[Exercise goal] Each line from the start of the entries through the line that contains "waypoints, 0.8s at" should be output exactly, please.

Start of Task input

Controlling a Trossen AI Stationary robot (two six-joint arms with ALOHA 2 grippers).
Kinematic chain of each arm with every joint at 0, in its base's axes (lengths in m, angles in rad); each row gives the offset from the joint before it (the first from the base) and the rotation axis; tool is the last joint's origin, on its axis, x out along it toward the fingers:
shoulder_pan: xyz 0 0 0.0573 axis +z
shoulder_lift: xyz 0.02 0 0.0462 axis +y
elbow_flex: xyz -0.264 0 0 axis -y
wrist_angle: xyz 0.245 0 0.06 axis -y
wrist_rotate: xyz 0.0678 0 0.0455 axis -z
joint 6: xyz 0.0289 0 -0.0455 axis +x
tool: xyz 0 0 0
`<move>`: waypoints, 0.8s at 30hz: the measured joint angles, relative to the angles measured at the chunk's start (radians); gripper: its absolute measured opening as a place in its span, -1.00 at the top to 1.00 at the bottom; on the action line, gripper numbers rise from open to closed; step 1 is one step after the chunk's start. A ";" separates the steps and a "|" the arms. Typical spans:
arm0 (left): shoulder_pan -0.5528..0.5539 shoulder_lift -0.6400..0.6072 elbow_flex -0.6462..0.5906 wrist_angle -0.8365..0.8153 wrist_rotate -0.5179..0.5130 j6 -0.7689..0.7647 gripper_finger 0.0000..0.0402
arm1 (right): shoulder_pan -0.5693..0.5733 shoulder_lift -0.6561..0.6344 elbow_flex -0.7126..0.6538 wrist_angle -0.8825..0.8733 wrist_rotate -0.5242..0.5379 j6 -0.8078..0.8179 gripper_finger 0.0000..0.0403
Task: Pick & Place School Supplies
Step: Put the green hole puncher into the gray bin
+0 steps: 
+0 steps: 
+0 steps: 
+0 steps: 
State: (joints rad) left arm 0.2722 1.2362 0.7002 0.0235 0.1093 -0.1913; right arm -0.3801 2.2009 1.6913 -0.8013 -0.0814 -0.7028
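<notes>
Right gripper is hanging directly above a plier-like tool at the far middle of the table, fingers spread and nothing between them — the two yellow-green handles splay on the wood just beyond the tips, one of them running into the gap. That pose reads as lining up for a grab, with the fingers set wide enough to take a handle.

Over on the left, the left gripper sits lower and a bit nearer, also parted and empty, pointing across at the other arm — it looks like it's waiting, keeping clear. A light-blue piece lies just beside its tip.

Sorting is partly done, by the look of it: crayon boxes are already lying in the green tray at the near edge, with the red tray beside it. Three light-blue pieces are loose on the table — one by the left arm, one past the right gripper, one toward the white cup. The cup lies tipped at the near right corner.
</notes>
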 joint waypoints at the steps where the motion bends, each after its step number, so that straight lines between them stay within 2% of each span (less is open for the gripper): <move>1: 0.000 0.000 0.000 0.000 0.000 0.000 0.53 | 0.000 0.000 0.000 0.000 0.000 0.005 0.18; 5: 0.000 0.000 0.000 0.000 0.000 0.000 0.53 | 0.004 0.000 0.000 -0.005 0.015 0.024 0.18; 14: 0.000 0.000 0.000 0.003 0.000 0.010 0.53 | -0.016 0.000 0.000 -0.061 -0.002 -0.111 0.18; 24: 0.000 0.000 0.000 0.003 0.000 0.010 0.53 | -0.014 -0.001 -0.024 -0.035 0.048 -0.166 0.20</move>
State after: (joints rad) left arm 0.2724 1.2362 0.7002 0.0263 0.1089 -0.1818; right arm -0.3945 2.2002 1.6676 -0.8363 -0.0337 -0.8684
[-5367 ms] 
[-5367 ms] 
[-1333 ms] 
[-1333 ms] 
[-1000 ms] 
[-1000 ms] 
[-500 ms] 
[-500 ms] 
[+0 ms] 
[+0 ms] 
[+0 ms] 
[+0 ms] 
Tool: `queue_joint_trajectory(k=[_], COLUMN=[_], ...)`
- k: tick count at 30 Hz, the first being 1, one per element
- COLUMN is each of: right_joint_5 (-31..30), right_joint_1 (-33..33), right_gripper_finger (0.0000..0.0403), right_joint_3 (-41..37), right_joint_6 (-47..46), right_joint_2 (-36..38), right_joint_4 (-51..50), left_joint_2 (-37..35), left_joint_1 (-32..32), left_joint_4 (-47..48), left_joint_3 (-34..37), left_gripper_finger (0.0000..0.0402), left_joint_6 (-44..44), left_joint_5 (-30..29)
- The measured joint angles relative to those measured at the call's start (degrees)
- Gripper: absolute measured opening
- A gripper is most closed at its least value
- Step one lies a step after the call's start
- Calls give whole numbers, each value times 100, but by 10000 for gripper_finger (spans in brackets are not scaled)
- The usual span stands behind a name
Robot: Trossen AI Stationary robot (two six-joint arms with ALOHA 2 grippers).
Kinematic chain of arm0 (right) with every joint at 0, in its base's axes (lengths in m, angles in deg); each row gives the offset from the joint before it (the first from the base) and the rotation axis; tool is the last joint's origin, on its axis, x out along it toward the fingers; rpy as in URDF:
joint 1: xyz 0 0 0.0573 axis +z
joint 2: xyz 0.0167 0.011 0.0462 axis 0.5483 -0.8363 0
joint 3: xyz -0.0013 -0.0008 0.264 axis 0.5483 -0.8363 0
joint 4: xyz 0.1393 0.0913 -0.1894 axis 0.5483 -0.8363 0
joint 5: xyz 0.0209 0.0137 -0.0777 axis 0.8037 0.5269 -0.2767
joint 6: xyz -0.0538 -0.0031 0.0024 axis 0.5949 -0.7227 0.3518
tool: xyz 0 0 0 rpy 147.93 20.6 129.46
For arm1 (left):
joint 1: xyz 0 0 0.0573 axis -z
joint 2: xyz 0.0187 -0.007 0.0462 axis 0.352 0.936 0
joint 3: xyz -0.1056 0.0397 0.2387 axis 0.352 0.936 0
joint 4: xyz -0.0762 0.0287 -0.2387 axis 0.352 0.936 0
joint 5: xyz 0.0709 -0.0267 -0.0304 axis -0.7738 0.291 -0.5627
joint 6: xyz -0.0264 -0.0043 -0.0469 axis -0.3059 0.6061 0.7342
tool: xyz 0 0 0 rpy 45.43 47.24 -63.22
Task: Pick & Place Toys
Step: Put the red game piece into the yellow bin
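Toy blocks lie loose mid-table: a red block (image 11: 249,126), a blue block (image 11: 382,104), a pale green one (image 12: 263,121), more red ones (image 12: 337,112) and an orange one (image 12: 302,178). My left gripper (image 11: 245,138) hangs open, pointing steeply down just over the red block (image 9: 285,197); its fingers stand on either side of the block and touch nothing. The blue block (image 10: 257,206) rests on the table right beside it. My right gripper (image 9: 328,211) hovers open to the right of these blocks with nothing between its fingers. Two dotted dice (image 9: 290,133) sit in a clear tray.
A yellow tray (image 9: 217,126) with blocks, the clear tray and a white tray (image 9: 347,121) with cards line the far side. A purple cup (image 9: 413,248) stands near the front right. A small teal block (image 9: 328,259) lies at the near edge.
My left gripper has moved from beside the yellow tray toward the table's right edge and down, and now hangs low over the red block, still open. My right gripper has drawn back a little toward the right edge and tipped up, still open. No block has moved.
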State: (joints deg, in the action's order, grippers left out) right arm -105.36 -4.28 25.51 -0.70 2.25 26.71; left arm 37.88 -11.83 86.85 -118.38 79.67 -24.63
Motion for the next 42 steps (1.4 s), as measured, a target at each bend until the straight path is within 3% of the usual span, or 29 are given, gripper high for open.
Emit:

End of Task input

[The answer]
Controlling a Trossen AI Stationary robot (two six-joint arms with ALOHA 2 grippers).
Kinematic chain of each arm with every joint at 0, in its base's axes (lengths in m, angles in rad); each row gives the offset from the joint before it (the first from the base) and the rotation axis; tool is the last joint's origin, on its axis, x out along it toward the fingers:
shoulder_pan: xyz 0 0 0.0573 axis +z
shoulder_lift: xyz 0.02 0 0.0462 axis +y
elbow_flex: xyz -0.264 0 0 axis -y
wrist_angle: xyz 0.245 0 0.06 axis -y
wrist_rotate: xyz 0.0678 0 0.0455 axis -z
joint 6: xyz 0.0289 0 -0.0455 axis +x
tool: xyz 0 0 0
`<move>`: waypoints, 0.8s at 30hz: the measured joint angles, relative to the angles measured at the chunk's start (radians); gripper: its absolute measured opening as a place in its span, -1.00 at the top to 1.00 at the bottom; on the action line, gripper numbers rise from open to closed; step 1 is one step after the chunk's start. A ";" separates the steps and a "|" the arms. Typical spans:

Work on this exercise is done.